I assume this poll is independent of cost (top floor chicago spire=$40million)

Other than that, of course; what the hell would stop me? not afraid of heights in a skyscraper


----------



## FM 2258 (Jan 24, 2004)

Hell yeah I'd live in one of these. Give me the top floor please. This is why we admire these buildings, we want to live in them. It's kinda like saying you want to look at a girl but you don't wanna **** her.


----------



## Xusein (Sep 27, 2005)

Sure. If I was going to live in one of them, I'd live on the top. :yes:


----------



## CMack (Mar 15, 2008)

blueb73 said:


> http://www.madarchitect.org/super-structures/the-tallest-building-in-the-world-is-burj-dubai/


Its pretty lame how that blog used one of Culwalla's diagrams without permission/crediting (as far as I know)


----------



## foadi (Feb 15, 2006)

no, would take to long to get up to apt.


----------



## yin_yang (May 29, 2006)

FM 2258 said:


> Hell yeah I'd live in one of these. Give me the top floor please. This is why we admire these buildings, we want to live in them.

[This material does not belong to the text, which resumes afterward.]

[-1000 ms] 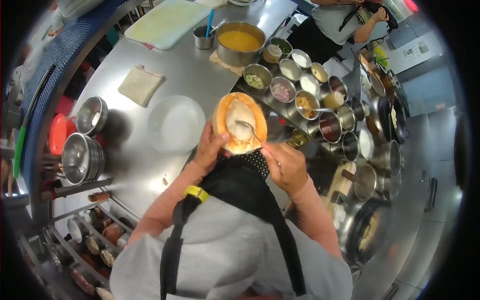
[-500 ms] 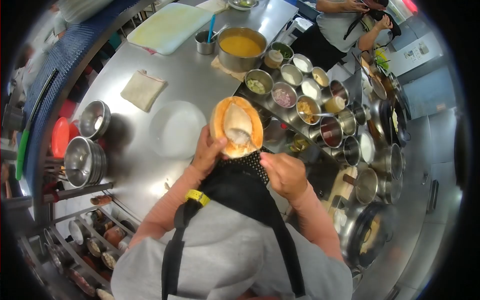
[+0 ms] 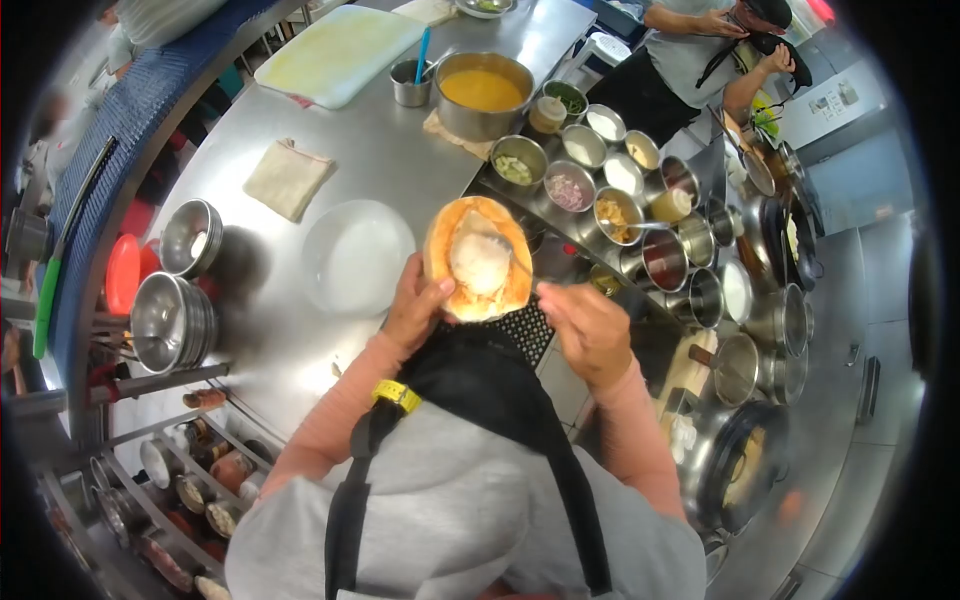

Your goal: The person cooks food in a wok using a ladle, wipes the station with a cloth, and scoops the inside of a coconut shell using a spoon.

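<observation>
My left hand [image 3: 417, 303] grips the near left side of a hollow oval shell [image 3: 518, 283] with a thick orange rim. Whether it is a squash or bread I cannot tell. A pale, smooth mass [image 3: 478, 264] fills its middle. Pinched in my right hand [image 3: 590, 325] is the thin handle of a metal spoon [image 3: 508, 246]; its head lies inside the shell, at the upper right of the pale mass. A round white plate [image 3: 358, 258] rests on the steel table, just left of my left hand.
A folded cloth [image 3: 287, 179], a white cutting board [image 3: 340, 55] and a pot of orange liquid [image 3: 485, 90] are on the table. Metal ingredient cups [image 3: 568, 188] line the right, beside pans [image 3: 745, 470]. Steel bowls [image 3: 172, 322] are stacked left. Another person [image 3: 690, 60] stands beyond.
The spoon has shifted from the middle of the shell to its upper right, and my right hand has moved slightly right. The pale mass now looks rounder and fuller.
</observation>
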### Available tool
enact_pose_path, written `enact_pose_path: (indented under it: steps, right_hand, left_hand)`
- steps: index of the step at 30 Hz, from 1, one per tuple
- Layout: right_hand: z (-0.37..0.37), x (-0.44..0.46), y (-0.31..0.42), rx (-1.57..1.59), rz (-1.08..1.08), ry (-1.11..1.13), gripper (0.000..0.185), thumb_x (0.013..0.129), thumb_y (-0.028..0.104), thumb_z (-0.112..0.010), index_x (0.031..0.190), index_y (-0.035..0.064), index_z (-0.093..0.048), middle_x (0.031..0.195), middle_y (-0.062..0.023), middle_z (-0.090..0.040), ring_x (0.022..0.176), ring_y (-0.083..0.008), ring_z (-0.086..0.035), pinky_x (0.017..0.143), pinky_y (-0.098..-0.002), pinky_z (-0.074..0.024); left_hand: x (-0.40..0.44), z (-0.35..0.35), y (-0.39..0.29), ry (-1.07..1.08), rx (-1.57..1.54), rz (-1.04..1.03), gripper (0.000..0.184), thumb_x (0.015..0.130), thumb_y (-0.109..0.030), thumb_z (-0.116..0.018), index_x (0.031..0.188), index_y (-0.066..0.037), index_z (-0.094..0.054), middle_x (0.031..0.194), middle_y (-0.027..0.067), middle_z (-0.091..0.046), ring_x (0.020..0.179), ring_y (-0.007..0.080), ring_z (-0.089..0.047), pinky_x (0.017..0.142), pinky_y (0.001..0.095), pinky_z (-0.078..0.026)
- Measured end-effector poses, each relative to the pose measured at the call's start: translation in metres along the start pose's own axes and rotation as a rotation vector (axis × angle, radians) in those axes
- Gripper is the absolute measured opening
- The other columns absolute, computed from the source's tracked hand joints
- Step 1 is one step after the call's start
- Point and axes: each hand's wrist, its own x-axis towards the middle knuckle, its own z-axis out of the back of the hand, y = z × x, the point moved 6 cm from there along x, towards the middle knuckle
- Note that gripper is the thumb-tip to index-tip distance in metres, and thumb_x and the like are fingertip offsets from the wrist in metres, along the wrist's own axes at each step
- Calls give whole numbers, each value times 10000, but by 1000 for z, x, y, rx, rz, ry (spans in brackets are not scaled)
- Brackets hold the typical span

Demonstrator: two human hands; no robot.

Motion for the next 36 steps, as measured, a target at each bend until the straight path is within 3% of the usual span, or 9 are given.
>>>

It's kinda like saying you want to look at a girl but you don't wanna **** her.


bahaha, quote of the day for me

word :lol:


----------



## xXFallenXx (Jun 15, 2007)

i would kill to live in the highest penthouse in the Chicago Spire.


----------



## CMack (Mar 15, 2008)

xXFallenXx said:


> i would kill to live in the highest penthouse in the Chicago Spire.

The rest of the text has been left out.